Distributed systems are hard, as well all know.

However the number of people that actually need a distributed system is pretty small. With the rise of kubernetes, the number of people who've not been burnt by going distributed when they didn't need to has rapidly dropped.

You go distributed either because you are desperate, or because you think it would be fun. K8s takes the fun out of most things.

Moreover, with machines suddenly getting vast IO improvements, the need for going distributed is much less than it was 10 years. (yes i know there is fault tolerance, but that adds another dimension of pain.)

sd9

> the number of people who've not been burnt by going distributed when they didn't need to has rapidly dropped

Gosh, this was hard to parse! I’m still not sure I’ve got it. Do you mean “kubernetes has caused more people to suffer due to going distributed unnecessarily”, or something else?

boarush

Had me confused for a second too, but I think it is the former that they meant.

K8s has unneeded complexity which is really not required at even decent enough scales, if you've put in enough effort to architect a solution that makes the right calls for your business.

KaiserPro

yeah sorry, double negatives.

People got burnt by kubernetes, and that pissed in the well of enthusiasm for experimenting with distributed systems

bigmutant

Good resources for understanding Distributed Systems:

- MIT course with Robert Morris (of Morris Worm fame): https://www.youtube.com/watch?v=cQP8WApzIQQ&list=PLrw6a1wE39...

- Martin Kleppmann (author of DDIA): https://www.youtube.com/watch?v=UEAMfLPZZhE&list=PLeKd45zvjc...

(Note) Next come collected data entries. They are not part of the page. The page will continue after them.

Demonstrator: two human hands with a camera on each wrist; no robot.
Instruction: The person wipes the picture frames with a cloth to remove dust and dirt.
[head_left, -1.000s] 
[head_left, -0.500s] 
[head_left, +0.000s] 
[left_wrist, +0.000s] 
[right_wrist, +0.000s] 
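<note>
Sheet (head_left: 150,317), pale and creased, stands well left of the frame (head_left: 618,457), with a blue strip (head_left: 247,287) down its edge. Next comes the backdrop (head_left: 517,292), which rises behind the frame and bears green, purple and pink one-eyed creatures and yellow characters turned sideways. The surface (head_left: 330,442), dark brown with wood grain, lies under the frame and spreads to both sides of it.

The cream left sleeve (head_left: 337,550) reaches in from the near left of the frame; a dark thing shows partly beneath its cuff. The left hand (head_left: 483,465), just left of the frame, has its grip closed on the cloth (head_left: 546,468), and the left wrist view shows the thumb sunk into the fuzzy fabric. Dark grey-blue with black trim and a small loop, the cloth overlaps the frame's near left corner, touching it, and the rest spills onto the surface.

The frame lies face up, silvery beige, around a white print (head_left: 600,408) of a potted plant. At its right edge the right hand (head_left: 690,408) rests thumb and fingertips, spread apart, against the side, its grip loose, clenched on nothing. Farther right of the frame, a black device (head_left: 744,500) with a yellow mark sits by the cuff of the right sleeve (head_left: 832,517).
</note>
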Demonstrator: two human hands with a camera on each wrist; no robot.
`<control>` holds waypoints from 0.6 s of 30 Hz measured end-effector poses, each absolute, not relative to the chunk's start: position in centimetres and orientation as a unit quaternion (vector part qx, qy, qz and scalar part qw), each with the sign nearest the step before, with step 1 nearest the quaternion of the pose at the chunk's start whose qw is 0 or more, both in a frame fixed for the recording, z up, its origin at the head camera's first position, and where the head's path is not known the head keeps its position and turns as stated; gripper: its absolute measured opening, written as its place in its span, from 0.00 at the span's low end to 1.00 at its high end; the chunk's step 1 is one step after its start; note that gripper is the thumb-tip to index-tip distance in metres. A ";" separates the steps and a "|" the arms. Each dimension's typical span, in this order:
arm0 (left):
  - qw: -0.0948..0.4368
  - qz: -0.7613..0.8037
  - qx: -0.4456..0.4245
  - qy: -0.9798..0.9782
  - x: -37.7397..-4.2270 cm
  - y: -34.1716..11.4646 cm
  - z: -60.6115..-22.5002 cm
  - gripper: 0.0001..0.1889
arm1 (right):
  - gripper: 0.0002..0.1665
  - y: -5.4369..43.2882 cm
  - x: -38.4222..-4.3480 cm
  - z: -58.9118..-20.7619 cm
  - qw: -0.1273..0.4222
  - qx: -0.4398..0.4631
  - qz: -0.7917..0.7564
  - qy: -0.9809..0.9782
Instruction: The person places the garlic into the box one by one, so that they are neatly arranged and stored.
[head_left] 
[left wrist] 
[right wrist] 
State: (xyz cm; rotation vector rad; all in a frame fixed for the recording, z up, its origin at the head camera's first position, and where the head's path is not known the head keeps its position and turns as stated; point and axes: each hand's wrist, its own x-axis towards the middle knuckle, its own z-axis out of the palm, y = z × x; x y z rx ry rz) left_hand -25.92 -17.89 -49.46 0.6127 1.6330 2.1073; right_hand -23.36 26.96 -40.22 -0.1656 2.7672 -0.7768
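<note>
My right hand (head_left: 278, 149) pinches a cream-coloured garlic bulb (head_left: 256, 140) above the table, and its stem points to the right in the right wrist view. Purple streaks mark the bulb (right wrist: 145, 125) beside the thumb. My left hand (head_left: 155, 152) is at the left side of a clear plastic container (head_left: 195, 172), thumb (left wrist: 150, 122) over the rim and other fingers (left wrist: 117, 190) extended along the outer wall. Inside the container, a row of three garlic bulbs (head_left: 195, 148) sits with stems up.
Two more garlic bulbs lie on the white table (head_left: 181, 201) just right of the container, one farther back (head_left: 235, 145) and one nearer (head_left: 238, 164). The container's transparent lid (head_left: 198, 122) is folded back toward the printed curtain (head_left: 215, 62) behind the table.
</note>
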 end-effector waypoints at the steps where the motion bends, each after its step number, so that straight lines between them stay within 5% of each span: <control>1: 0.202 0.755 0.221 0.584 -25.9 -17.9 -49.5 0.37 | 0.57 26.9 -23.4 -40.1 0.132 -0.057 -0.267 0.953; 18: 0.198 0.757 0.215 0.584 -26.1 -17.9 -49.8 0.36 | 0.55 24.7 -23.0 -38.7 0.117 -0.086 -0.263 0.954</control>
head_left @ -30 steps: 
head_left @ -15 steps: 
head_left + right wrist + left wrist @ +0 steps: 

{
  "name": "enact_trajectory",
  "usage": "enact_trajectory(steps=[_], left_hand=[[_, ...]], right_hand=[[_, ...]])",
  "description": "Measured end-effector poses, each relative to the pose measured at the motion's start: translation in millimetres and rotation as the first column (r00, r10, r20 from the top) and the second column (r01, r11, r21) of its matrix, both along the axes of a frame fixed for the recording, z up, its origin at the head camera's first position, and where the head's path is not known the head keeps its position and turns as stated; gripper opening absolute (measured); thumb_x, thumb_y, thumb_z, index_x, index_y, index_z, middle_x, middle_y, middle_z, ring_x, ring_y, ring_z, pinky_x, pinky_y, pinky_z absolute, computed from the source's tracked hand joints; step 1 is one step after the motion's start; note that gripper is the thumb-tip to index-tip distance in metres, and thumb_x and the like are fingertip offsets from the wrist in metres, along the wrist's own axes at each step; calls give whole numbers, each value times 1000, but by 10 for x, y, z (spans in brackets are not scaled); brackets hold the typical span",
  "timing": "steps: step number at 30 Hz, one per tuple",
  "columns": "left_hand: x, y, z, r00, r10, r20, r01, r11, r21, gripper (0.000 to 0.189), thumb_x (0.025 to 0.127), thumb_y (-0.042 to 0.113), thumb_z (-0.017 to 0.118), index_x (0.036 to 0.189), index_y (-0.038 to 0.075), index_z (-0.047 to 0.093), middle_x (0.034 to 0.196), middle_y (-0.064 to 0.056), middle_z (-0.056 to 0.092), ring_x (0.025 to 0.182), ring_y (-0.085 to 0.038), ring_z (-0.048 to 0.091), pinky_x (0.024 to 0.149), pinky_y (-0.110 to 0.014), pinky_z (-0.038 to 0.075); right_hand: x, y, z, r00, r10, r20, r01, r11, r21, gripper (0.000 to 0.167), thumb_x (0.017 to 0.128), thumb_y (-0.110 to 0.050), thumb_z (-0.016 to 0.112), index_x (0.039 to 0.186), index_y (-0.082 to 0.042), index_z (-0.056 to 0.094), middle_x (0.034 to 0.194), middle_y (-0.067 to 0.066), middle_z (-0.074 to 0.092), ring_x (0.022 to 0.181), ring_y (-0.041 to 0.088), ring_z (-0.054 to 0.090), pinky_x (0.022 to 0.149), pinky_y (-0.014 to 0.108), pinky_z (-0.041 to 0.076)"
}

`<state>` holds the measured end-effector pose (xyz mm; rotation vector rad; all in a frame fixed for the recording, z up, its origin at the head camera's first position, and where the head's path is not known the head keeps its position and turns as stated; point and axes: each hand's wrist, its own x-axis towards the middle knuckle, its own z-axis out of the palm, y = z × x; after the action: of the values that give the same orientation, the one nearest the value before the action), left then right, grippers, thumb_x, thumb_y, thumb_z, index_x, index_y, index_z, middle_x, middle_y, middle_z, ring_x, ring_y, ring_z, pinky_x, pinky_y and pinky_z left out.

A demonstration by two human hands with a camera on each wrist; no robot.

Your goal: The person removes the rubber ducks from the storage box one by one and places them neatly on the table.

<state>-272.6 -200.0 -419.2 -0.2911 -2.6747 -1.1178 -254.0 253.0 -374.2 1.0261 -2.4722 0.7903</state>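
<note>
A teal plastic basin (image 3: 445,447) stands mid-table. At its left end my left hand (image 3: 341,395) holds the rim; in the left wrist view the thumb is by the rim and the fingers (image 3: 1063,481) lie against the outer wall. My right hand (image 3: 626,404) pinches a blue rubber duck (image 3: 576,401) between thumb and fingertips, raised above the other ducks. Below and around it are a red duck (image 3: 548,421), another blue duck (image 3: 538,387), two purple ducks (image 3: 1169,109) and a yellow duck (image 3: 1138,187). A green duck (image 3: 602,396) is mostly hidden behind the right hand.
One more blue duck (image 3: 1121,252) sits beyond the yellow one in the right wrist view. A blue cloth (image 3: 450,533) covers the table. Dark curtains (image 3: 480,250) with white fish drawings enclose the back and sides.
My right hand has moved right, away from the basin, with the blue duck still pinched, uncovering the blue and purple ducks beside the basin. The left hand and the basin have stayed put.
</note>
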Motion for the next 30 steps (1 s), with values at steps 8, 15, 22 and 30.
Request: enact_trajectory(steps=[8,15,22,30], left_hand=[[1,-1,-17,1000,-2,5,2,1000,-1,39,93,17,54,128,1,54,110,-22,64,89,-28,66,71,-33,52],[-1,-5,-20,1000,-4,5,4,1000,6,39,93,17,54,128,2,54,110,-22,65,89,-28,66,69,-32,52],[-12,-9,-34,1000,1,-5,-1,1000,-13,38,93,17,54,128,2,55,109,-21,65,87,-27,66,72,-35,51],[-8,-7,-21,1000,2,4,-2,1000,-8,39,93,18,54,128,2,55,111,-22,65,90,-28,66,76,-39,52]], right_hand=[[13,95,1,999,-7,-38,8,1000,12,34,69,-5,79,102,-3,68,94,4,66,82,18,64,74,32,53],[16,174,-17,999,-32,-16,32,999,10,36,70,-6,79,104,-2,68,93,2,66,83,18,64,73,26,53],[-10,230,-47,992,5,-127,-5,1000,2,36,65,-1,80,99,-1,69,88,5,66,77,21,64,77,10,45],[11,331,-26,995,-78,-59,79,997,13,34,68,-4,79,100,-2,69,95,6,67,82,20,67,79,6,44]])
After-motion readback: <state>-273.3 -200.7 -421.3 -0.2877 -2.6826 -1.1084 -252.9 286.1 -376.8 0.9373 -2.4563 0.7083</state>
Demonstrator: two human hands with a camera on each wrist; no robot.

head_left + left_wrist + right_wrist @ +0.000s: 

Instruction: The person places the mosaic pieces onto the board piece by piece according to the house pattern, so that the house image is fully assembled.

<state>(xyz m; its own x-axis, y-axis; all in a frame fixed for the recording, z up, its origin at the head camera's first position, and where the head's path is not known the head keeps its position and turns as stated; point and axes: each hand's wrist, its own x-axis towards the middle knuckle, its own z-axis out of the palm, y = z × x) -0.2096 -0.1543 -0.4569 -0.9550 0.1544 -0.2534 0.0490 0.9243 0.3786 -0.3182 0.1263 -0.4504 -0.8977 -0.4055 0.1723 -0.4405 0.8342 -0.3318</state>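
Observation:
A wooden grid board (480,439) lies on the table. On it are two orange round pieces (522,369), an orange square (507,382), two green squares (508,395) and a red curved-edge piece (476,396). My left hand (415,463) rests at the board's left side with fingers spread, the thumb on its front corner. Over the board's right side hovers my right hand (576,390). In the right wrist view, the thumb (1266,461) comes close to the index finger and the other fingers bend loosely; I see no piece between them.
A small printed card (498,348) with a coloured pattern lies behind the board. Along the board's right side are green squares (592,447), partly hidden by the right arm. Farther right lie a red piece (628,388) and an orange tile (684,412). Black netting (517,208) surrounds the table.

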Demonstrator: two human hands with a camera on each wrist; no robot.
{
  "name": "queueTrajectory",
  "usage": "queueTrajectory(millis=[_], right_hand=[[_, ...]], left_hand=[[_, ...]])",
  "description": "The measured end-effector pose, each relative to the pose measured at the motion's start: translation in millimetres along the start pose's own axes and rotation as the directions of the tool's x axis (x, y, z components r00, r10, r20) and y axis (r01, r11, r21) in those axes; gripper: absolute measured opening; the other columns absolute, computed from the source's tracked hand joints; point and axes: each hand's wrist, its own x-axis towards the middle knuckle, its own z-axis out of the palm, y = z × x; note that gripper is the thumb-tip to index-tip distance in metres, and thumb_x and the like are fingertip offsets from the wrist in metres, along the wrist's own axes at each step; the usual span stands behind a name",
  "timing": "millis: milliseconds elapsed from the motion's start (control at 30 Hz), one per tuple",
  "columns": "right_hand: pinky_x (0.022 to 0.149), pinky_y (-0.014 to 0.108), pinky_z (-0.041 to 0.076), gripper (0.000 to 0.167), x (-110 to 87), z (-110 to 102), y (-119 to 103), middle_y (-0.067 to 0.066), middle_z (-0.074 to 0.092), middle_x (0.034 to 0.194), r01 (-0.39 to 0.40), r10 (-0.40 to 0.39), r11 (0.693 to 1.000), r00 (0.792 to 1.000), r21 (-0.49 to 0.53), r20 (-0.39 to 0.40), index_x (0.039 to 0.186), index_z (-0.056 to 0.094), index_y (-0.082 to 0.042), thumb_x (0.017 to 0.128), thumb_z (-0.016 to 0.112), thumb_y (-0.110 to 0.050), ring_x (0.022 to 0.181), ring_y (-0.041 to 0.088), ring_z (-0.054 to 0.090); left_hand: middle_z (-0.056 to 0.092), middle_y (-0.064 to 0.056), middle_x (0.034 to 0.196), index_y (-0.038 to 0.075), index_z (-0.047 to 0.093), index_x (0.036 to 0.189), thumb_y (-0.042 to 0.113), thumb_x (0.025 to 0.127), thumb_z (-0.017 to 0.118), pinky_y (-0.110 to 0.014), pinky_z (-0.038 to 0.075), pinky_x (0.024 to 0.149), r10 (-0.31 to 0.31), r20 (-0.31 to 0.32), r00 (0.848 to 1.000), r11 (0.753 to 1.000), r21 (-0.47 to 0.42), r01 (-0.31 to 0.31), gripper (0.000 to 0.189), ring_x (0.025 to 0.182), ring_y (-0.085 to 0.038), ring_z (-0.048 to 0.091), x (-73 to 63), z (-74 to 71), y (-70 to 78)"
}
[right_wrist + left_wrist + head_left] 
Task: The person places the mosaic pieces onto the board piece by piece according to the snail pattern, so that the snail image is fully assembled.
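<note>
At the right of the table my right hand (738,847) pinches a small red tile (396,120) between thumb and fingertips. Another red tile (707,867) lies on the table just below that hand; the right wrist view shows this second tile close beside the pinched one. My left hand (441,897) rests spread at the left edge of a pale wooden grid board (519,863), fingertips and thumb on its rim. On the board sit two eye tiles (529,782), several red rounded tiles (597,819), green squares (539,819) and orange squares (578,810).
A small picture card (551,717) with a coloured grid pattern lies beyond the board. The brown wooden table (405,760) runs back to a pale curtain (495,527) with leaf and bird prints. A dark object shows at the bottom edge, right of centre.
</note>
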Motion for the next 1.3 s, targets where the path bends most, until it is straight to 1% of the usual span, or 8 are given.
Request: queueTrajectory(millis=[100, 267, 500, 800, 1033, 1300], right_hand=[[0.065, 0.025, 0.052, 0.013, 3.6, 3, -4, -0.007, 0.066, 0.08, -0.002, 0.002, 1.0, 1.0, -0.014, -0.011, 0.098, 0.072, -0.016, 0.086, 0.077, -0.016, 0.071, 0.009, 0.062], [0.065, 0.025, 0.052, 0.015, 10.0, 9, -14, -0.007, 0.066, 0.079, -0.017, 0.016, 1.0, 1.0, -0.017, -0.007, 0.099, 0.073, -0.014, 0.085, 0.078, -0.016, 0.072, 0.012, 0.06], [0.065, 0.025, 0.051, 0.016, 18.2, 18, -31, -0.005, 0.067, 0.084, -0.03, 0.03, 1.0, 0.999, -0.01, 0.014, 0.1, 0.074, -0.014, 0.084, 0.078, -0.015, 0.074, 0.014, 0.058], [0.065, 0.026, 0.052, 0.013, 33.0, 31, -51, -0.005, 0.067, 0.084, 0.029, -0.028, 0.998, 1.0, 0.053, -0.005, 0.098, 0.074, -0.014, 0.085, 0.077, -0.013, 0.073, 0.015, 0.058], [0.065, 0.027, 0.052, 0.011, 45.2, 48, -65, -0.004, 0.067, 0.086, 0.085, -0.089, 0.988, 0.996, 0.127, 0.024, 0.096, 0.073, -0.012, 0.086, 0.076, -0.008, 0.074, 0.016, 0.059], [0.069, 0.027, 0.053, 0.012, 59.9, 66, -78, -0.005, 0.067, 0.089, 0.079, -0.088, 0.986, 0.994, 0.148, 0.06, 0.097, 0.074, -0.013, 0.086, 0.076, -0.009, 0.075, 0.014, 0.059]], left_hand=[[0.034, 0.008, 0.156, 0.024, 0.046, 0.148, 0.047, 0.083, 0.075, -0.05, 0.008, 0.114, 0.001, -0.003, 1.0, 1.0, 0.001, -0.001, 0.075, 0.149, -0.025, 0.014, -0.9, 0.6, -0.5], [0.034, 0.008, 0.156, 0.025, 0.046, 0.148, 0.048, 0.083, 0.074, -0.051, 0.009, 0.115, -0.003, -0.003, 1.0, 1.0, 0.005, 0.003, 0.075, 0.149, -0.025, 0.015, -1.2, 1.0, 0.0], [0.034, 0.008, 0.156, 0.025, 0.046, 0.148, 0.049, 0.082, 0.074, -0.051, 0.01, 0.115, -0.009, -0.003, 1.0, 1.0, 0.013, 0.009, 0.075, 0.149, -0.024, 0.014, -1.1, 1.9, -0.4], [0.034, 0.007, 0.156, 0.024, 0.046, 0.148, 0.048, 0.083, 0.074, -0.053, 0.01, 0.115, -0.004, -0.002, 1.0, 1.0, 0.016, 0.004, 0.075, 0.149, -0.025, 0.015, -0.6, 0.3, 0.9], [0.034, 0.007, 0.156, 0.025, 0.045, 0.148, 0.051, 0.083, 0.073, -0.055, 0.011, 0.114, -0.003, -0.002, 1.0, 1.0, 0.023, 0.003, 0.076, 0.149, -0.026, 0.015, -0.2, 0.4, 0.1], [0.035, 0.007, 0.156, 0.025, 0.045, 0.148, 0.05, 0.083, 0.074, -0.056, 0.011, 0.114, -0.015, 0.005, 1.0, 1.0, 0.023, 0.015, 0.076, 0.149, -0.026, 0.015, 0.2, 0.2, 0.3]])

If you can work through the above (and DDIA), you'll have a solid understanding of the issues in Distributed System, like Consensus, Causality, Split Brain, etc. You'll also gain a critical eye of Cloud Services and be able to articulate their drawbacks (ex: did you know that replication to DynamoDB Secondary Indexes is eventually consistent? What effects can that have on your applications?)

ignoramous

> Robert Morris (of Morris Worm fame)

(of Y Combinator fame, too)

tracnar

The unison programming language does foray into a truly distributed programming language: https://www.unison-lang.org/

aDyslecticCrow

Functional programming languages already have alot of powerful concepts for distributed programming. Loads of the distributed programming techniques used elsewhere are often taken from an obscure fp language from years prior. Erlang comes to mind as still quite uniquely distributed without non fp comparison

Unison seems to build on it further. Very cool

gregw2

What I noticed missing in this analysis of distributed systems programming was a recognition/discussion of how distributed databases (or datalakes) decoupling storage from compute have changed the art of the possible.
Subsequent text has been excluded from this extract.